A contrario, le refus de la réforme –sans savoir quelle législation alternative serait choisie– est d’ores et déjà chiffré par nos Nostradamus patronaux : 200000 emplois perdus ! Sans compter la nuée de sauterelles envahissant Berne, la pluie de grenouilles sur Genève et les eaux de la Limmat changées en sang.

A ce catastrophisme grossier, certains ont cru bon d’ajouter la menace. « Si le non l’emporte, je lance dès le lendemain un programme d’économie de plusieurs milliards de francs », a grondé le conseiller fédéral [ministre de la confédération] Ueli Maurer, qui se rêve sans doute une nouvelle carrière de dictateur, sans parlement ni démocratie directe pour l’entraver. Un UDC qu’on a connu, soit dit en passant, moins déterminé à appliquer une réforme qu’on nous présente comme imposée par l’étranger…

Ueli Maurer

Même le placide Serge Dal Busco, chargé des Finances genevoises, s’est senti obligé de se mettre à ce pathétique niveau.
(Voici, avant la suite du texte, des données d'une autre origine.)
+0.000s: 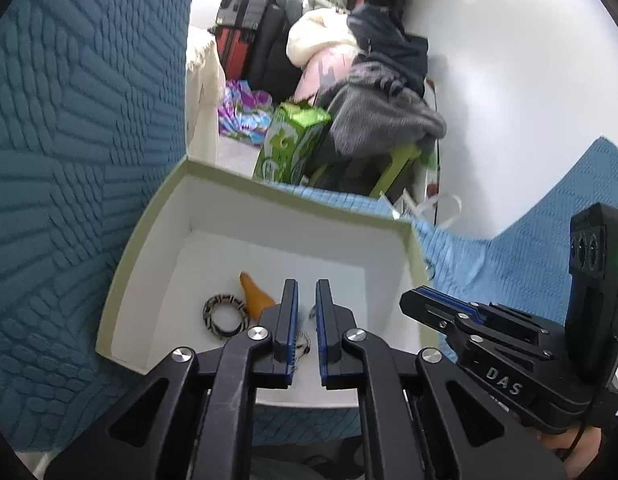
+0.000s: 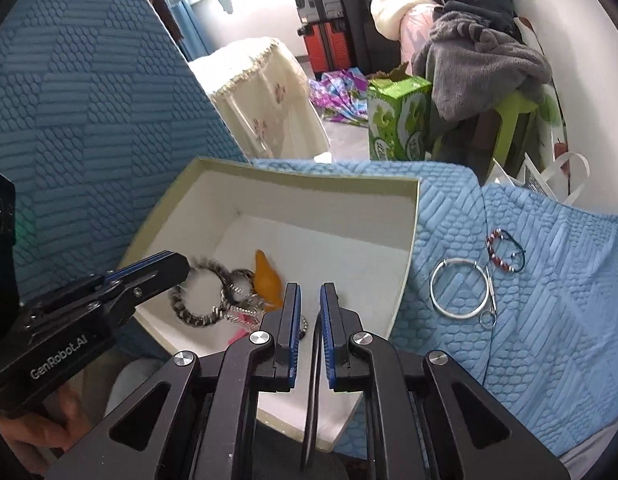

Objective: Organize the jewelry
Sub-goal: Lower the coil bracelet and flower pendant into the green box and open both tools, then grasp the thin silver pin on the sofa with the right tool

Et de faire part, ces jours, aux contribuables du canton, dans une très officielle lettre de l’administration, de l’importance « capitale » d’une RIE III « qui bénéficiera à toute la population ».

Serge Dal Busco

Quel effet peuvent avoir ces dérapages propagandistes sur l’électeur ? Les optimistes se diront que ce dernier n’aime pas se faire imposer un bulletin de vote et qu’il pourrait choisir de donner une leçon « trumpesque » à ses élites. Les pessimistes se rappelleront plutôt du nombre de scrutins perdus ces dernières années à coups de chantages à l’emploi. Et de menaces cataclysmiques dignes de l’Antiquité, mais indignes d’une démocratie moderne.